Che cosa ha rappresentato, per il pittore toscano, la Biennale del 1968? «Uno spartiacque fra due epoche e momento di svolta nella sua storia personale e artistica», nota Nadia Marchionni, curatrice della rassegna Tutto sta per compiersi (titolo di uno dei dipinti presenti ai Giardini) a Palazzo Mediceo di Seravezza (sino al 16 settembre), in provincia di Lucca. Ed ecco un centinaio di lavori dal 1955 al 2000: autoritratti, oggetti, interni dell’atelier, città, racconti d’estate, Deposizioni, ecc.
Dalla natia Livorno, interrotti gli studi al liceo scientifico, Ferroni (detto «l’Ho Chi Minh dell’arte» per il suo aspetto), autodidatta, approda a Milano nel 1944. Brera è il cuore degli artisti: conosce Carrà (che abitava a cento mesi dalla sua casa), Dova, Crippa, Cazzaniga, Ajmone, Morlotti, Francese, Chighine, Kodra. Nel 1949 si iscrive al Pci, dal quale si staccherà, nel 1956, dopo i fatti d’Ungheria. Nel 1968 si trasferisce a Viareggio. Nel 1974 torna a Milano e dal 1987 va a vivere a Bergamo.
Figurativo, informale, astratto, realista esistenziale, ecc. ecc., agli inizi punta sul sociale, sul politico, sulla memoria (ricordate Zigaina e Vespignani?). Quindi, la crisi. Rendendosi conto dei cambiamenti, velocissimi, che avvengono attorno a lui, ad una fase di un primo sgomento, segue la riflessione (che perdurerà sino alla fine).
Ferroni si estranea da tutto, per cogliere «la vita silenziosa delle cose». Il suo modello? Jan Vermeer. Vissuto nel Seicento, l’artista olandese ha raffigurato, per tutta la vita, l’interno della propria casa. Ferroni sceglie il proprio atelier. Arredo semplice, anonimo, quasi povero: una seggiola, un tavolino, un cavalletto, qualche bicchiere e bottiglia, un paio di ciotole, un barattolo portamatite, le forbici, alcune scatolette, il letto disfatto. L’atmosfera? Ossessiva, febbricitante, da incubo quasi. Non c’è alcun essere vivente.
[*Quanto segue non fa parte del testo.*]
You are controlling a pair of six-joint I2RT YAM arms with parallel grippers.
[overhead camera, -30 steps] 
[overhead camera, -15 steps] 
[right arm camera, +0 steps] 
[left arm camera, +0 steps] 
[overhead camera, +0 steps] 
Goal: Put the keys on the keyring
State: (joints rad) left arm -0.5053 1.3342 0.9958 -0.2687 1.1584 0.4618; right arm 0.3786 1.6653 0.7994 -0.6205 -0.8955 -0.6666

Apparentemente tutto ha il senso, il sapore dell’attesa di un personaggio che, da un momento all’altro, deve fare il suo ingresso. L’attesa, appunto. Come in Finale di partita di Beckett. L’azione sembra immobilizzata, così come immobilizzato e grigio si presenta l’interno. Nessuna connotazione emotiva, sentimentale. Vermeer, s’è detto, ma anche Antonello, Van Eyck (Ferroni adorava I coniugi Arnolfini), Chardin, Seurat, Giacometti e, per certi versi, soprattutto Giorgio Morandi.
Che cos’è la pittura, per Ferroni? «Una droga, un modo di comunicare con gli altri, una necessità assoluta». Il pittore toscano personifica il disagio dell’uomo moderno che vive in una società priva dei «punti di riferimento di una volta». Da qui, il senso d’angoscia, la costernazione, il grande vuoto dell’artista «religioso» contemporaneo (egli vede il mondo da laico, anzi da ateo, come diceva di essere).
La sua religione, infatti, non ha nulla a che fare con la Chiesa; nasce dall’osservazione della realtà («Tutto ciò che non sappiamo spiegarci crea sempre una sorta di mistero: di religiosità, appunto). Il segno si infittisce e si dirada, s’intreccia e si libera. Segno di luce, segno che diventa luce. Ogni cosa appare logica, non modificabile. Ma che cosa scandaglia esattamente, «il cinese dell’arte»? Lo spazio, nella sua micro-organicità: particelle di luce, miriadi di punti e linee. E il vuoto. Proprio così: il vuoto. Nell’87 mi aveva detto: «Siamo all’opposto dell’opera aperta. L’esatto contrario del gesto, dell’intuizione. Sono un antiromantico».
Conseguentemente, lo spazio dipinto rappresentava il silenzio, l’assenza, l’attesa. Una volta era possibile confrontarsi con qualcuno o con qualcosa in maniera tranquilla? Con la spettacolarizzazione: si cominciava a parlare normalmente; man mano il tono si alzava sempre di più sino a quando, per superare la voce dell’altro, si era costretti a gridare. Allora il buon Ferroni prendeva il sassofono e cominciava a suonare. E il frastuono che lo circondava? Diventava inesistente.